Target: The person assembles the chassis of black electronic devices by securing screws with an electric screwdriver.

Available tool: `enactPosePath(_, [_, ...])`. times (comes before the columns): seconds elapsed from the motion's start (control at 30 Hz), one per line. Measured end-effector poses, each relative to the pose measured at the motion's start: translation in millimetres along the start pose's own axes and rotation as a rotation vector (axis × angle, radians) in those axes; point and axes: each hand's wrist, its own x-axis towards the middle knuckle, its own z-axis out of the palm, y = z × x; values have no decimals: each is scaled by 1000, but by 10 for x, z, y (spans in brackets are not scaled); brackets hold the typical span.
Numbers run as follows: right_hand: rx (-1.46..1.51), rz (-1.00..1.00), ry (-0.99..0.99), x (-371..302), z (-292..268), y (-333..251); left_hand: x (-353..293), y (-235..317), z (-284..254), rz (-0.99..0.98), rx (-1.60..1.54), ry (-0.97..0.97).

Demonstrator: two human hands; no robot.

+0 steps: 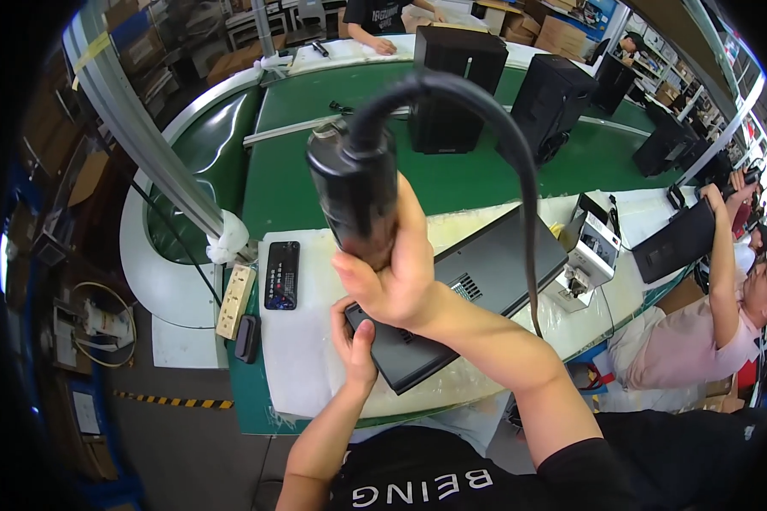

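My right hand (405, 277) is wrapped around a black electric screwdriver (349, 192), raised close to the camera. A thick black cable (520, 162) loops from its upper end to the right and down. Below it a large black speaker cabinet (503, 255) with a vented panel lies slanted on the white-covered bench (315, 375). My left hand (358, 349) grips the near left corner of the cabinet, thumb on top and fingers around the edge. The screwdriver's tip is hidden behind my right hand, so I cannot tell whether it touches the cabinet.
A white screw feeder (592, 251) stands right of the cabinet. On the left lie a black phone (282, 275), a power strip (235, 302) and a small black box (246, 339). Upright speakers (456, 89) stand on the green conveyor (315, 170). A co-worker (699, 324) handles another cabinet at right.
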Motion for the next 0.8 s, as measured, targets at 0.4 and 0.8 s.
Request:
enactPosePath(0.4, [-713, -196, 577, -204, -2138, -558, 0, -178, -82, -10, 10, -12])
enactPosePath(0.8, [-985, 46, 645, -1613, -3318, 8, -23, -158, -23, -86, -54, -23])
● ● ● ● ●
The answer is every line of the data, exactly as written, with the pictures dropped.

→ Answer to the problem
Target: The person assembles the chassis of black electronic devices by securing screws with an electric screwdriver.

Available tool: `enactPosePath(_, [_, ...])`. times (comes before the columns): seconds elapsed from the motion's start (control at 30 Hz), one per line. Measured end-effector poses, each relative to the pose measured at the motion's start: translation in millimetres along the start pose's own axes and rotation as a rotation vector (axis × angle, radians) in those axes; point and axes: each hand's wrist, its own x-axis towards the middle knuckle, its own z-axis out of the palm, y = z × x; values have no decimals: each is scaled by 1000, but by 10 for x, z, y (spans in brackets are not scaled); brackets hold the typical span.
Numbers run as follows: right_hand: rx (-1.46..1.51), rz (-1.00..1.00), ry (-0.99..0.99), x (-371..302), z (-292..268), y (-333..251); left_hand: x (-353..293), y (-235..317), z (-284..254), rz (-0.99..0.98), rx (-1.60..1.54), ry (-0.97..0.97).

Demonstrator: two human hands; no robot.

+0 steps: 

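My right hand (405, 277) is wrapped around a black electric screwdriver (349, 192), raised close to the camera. A thick black cable (520, 162) loops from its upper end to the right and down. Below it a large black speaker cabinet (503, 255) with a vented panel lies slanted on the white-covered bench (315, 375). My left hand (358, 349) grips the near left corner of the cabinet, thumb on top and fingers around the edge. The screwdriver's tip is hidden behind my right hand, so I cannot tell whether it touches the cabinet.
A white screw feeder (592, 251) stands right of the cabinet. On the left lie a black phone (282, 275), a power strip (235, 302) and a small black box (246, 339). Upright speakers (456, 89) stand on the green conveyor (315, 170). A co-worker (699, 324) handles another cabinet at right.
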Motion for the next 0.8 s, as measured, targets at 0.4 and 0.8 s.
Request:
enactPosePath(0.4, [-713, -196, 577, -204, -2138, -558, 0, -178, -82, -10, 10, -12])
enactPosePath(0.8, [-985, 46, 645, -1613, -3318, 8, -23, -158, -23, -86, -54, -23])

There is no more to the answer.